5Qs on 5G: With 5G Lab Germany

5G Labs Project Leader Gerhard Fettweis

The 5G Lab Germany opened in September of last year as part of a partnership between Technische Universität Dresden (TU Dresden) and Vodafone. Inside5G spoke to joint-head of the programme, Gerhard Fettweis, to see how it was progressing.

What is the focus of your activities in 5G?

At our 5G Lab we are taking a holistic approach by addressing the challenge in four (overlapping) tracks. These are: (1) tactile internet applications (e.g. robotics, industry automation, connected cars & mobility), (2) edge cloud, (3) wireless and networking, and (4) semiconductors and hardware.

This way we are building a holistic understanding of the challenges and the specifications needed, as well as developing research breakthroughs in areas of strategic value.

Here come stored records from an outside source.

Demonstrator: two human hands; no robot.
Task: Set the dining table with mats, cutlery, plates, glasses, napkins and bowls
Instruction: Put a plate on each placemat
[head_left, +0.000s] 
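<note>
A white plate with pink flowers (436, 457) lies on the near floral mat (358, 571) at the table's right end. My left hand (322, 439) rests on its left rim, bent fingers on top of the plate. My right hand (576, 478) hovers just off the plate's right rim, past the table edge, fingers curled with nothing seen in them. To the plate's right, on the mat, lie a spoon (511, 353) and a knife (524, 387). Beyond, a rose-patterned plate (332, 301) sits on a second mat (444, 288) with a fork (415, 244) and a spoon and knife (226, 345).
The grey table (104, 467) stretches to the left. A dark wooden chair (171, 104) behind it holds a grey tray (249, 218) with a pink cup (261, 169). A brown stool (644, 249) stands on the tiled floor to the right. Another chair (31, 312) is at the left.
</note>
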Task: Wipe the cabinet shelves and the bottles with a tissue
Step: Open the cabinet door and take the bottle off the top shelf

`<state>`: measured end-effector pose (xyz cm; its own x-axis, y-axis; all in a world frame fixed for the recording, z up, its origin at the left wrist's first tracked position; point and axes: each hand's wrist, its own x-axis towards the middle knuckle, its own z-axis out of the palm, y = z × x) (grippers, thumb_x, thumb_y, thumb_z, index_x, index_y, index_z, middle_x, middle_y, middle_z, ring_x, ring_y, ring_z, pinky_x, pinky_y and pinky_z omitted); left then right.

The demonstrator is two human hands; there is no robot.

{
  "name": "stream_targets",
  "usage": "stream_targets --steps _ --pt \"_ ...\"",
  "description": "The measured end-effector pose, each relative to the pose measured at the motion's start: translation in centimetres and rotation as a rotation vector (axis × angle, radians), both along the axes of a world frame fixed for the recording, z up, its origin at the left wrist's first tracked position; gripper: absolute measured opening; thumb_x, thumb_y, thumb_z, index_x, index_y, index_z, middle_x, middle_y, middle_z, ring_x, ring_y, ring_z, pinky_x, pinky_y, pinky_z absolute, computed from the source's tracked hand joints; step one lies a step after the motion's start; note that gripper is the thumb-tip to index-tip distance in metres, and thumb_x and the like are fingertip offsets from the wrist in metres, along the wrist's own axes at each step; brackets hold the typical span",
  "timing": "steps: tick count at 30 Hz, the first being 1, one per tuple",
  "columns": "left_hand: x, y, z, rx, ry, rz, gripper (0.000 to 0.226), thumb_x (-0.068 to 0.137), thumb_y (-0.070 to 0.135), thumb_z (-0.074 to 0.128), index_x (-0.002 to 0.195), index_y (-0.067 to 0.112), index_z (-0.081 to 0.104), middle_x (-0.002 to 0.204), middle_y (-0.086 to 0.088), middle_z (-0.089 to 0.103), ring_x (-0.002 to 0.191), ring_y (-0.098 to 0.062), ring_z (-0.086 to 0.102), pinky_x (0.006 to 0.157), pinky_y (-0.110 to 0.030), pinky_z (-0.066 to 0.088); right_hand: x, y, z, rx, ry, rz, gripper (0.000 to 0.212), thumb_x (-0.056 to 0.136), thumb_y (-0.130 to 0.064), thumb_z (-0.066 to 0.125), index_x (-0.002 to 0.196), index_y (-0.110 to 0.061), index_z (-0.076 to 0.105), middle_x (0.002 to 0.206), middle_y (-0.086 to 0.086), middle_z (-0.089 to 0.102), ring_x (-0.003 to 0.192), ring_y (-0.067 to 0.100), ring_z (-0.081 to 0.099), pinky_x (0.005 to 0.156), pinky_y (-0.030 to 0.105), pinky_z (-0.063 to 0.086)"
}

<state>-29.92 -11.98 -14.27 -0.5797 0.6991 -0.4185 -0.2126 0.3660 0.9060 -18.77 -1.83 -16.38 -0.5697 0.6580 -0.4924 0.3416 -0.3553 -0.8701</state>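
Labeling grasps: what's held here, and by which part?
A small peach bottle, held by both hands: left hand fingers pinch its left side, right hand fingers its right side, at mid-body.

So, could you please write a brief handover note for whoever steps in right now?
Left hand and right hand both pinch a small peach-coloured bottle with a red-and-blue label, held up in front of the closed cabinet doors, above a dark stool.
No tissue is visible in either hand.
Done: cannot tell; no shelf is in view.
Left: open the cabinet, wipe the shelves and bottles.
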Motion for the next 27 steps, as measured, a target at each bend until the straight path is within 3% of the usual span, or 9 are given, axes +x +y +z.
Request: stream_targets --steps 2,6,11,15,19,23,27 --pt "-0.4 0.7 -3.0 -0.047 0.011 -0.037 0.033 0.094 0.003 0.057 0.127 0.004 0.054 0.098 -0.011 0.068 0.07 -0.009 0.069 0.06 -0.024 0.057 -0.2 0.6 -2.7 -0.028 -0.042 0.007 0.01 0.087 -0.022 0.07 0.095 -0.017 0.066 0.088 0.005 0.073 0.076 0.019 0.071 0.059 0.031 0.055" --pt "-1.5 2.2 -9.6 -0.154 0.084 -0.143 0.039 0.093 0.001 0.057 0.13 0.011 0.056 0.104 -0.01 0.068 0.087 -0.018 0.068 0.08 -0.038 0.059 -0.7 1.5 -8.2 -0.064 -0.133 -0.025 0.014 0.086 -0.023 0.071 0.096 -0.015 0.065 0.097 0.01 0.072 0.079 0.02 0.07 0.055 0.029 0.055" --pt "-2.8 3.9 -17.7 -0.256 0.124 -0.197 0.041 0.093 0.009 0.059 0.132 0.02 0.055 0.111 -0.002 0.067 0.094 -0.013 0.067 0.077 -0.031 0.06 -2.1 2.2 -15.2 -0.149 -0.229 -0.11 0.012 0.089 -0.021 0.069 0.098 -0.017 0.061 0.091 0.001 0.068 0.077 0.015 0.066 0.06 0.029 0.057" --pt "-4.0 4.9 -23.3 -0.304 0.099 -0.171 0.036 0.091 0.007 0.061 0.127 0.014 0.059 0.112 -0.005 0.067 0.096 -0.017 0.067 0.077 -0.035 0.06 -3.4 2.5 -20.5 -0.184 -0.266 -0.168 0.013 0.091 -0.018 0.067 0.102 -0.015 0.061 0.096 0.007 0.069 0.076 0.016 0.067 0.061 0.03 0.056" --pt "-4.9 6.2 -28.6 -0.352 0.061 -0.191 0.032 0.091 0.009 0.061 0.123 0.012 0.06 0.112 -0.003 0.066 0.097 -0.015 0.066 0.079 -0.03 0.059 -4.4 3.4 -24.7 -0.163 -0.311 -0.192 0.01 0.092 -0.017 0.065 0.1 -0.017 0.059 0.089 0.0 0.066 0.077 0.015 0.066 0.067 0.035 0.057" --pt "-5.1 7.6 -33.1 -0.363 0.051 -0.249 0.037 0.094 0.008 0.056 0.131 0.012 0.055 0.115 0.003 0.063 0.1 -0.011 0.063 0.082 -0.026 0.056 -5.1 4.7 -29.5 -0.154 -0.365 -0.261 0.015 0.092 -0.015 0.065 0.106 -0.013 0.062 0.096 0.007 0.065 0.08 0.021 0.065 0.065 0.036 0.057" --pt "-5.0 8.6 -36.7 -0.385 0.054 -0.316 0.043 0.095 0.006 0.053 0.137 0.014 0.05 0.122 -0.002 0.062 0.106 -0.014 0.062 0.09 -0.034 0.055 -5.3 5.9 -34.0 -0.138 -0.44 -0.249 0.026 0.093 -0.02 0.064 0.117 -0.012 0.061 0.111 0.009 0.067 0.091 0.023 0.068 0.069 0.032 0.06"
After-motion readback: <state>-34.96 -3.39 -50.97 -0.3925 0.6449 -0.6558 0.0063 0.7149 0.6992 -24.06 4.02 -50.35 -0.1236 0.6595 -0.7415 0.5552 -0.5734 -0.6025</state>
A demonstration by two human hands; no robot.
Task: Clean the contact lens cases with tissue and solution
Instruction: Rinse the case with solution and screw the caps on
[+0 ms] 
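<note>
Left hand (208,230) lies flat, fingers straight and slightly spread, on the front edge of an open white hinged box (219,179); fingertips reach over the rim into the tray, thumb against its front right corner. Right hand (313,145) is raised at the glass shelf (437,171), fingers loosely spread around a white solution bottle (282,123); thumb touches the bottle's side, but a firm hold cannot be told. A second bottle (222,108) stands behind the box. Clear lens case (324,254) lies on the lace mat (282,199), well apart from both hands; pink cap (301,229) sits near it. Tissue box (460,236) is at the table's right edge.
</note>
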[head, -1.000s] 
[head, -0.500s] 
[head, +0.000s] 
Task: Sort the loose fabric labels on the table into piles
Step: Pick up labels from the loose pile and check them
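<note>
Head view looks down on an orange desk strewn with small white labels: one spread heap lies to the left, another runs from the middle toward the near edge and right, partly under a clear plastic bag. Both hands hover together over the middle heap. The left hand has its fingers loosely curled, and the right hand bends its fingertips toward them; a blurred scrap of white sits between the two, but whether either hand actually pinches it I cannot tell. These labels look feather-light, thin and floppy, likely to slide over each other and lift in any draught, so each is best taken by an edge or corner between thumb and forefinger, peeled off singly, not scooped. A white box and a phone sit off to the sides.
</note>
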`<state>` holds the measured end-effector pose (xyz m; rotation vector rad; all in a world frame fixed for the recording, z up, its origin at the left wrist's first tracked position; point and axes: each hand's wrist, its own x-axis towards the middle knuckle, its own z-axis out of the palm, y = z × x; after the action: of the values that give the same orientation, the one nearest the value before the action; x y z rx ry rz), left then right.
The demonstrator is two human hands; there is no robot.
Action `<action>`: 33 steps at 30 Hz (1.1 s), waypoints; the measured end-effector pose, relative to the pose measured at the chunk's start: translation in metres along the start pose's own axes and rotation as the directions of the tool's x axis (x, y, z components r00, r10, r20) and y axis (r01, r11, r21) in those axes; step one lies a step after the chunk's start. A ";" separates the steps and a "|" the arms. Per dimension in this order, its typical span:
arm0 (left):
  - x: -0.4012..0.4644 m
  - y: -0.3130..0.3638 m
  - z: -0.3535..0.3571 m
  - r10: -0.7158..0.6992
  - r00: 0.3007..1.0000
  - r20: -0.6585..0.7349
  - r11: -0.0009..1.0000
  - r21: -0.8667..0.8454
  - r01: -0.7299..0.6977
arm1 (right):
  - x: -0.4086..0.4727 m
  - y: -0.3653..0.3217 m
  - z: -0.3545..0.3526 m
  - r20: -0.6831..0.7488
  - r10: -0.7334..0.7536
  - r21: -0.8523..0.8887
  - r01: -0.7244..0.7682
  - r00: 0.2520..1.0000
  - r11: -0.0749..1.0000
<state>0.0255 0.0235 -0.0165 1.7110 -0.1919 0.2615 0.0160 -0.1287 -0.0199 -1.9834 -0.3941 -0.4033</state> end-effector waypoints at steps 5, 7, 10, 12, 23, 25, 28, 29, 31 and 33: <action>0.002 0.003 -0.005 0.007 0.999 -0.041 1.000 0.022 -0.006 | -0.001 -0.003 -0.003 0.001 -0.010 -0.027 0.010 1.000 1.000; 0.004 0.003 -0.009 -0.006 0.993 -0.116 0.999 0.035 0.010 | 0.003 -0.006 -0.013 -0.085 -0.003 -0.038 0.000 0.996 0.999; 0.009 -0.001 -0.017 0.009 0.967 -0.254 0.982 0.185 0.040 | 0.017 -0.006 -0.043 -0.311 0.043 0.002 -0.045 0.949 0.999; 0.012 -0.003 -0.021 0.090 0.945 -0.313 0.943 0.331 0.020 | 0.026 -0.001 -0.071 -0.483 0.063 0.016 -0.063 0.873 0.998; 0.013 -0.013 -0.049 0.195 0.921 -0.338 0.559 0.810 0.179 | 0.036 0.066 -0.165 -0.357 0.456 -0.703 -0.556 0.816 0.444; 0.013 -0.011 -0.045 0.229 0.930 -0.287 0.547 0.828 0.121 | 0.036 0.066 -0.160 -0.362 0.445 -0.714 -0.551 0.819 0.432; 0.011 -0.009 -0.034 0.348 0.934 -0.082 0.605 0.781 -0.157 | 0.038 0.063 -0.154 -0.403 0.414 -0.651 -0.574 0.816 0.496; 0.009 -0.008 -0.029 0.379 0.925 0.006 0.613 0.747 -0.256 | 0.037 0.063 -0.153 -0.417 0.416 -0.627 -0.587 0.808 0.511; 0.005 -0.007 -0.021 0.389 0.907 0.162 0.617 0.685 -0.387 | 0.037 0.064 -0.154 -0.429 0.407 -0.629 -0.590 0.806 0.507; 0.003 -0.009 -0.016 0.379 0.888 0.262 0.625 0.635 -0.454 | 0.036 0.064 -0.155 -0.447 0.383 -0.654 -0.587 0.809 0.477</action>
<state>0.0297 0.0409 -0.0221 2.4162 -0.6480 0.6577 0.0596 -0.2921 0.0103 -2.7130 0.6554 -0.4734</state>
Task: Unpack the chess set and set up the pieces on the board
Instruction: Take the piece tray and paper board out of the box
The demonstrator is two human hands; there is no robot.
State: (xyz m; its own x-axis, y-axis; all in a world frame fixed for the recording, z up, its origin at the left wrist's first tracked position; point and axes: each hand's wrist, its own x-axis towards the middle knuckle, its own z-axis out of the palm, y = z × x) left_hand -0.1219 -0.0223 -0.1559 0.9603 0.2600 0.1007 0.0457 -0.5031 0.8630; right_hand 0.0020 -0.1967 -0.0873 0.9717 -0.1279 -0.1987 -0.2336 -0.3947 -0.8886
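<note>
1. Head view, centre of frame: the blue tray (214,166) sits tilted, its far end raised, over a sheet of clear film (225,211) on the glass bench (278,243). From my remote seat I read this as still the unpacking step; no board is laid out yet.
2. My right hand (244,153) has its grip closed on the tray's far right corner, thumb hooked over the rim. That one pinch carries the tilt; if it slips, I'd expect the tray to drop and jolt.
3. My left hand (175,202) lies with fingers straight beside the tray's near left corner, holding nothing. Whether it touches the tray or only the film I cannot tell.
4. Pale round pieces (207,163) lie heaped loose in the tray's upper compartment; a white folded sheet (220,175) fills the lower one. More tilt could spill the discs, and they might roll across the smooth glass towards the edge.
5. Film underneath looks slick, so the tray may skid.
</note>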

What are your targets in terms of output and results?

“expect wide-scale global 5G rollout to start 2022”

We want to develop research breakthroughs that drive our vision of the Tactile Internet forward and make it possible. This way we want to ignite the industry within joint collaborations as well as help drive their vision in standards bodies.

We expect wide-scale global 5G rollout to start 2022, with a first test installation of a 5G network during the summer Olympics in Tokyo (2020).

“continuing to generate startups which capture some of the new markets made available by the arrival of the Tactile Internet”

We collaborate globally. So far our partners (with their country of main contact point) are Vodafone Group (UK), National Instrument (USA), Rohde & Schwarz (Germany), Nokia (Germany), Alcatel-Lucent (Germany) and Ericsson (Sweden).

We are also very much interested in continuing to generate startups which capture some of the new markets made available by the arrival of the Tactile Internet.

What use cases might this idea of tactile internet enable?

Obviously there are plenty. Firstly, cars being controlled and steered on streets, the ability to turn on a “personal bubble” as a pedestrian, thereby guaranteeing no accident can happen. Robots can also be steered in factories, enabling individualised manufacturing of goods at a price-point making this accessible to everyone (not at a price-point of a Rolls Royce).

“remote controlled humanoid robots, helping … everyone when handling difficult or dangerous tasks”

Then there is remote controlled surgery and remote controlled humanoid robots , helping fire fighters, construction workers, and everyone when handling difficult or dangerous tasks. And also ‘edutainment’ as well as emerging applications such as drones and swarm controlled agriculture harvesting.

What are the main challenges faced in the development and standardisation of 5G?

“massive reduction in end-2-end latency … massive increase in data rates … massive improvement in resilience and reliability”

The main challenges are the massive reduction in end-2-end latency (reaching 1ms), the massive increase in data rates of 10Gb/s and above and the massive improvement in resilience and reliability, reaching downtimes below 10-5.

In addition we see a further massive increase in connected sensors (reaching 10000/cell) and massive increase in security, to secure end-2-end safety and security.

And then there is spectrum. The World Radio Conference (WRC) of the United Nations of November 2015 will clearly mark the first bands, and we expect a large new portion to be assigned during WRC 2019.

What is the future of this network in terms of latency rates and cell density?

The end-to-end latency of remote interaction must be driven towards 1 millisecond. This is what human beings experience in a natural setting in a seamless real-time interaction with real and virtual objects. It is also the latency required for most machine-to-machine interactions when we are controlling the movement of machines (e.g. cars on a road or robot arms in a factory).

“technology that covers cities as well as rural areas”

It will be a technology that covers cities as well as rural areas. As we see that the 1ms end-to-end reaction time can be achieved with cell sizes of 10km radius, 5G Tactile Internet applications and the rollout is not restricted to cities alone.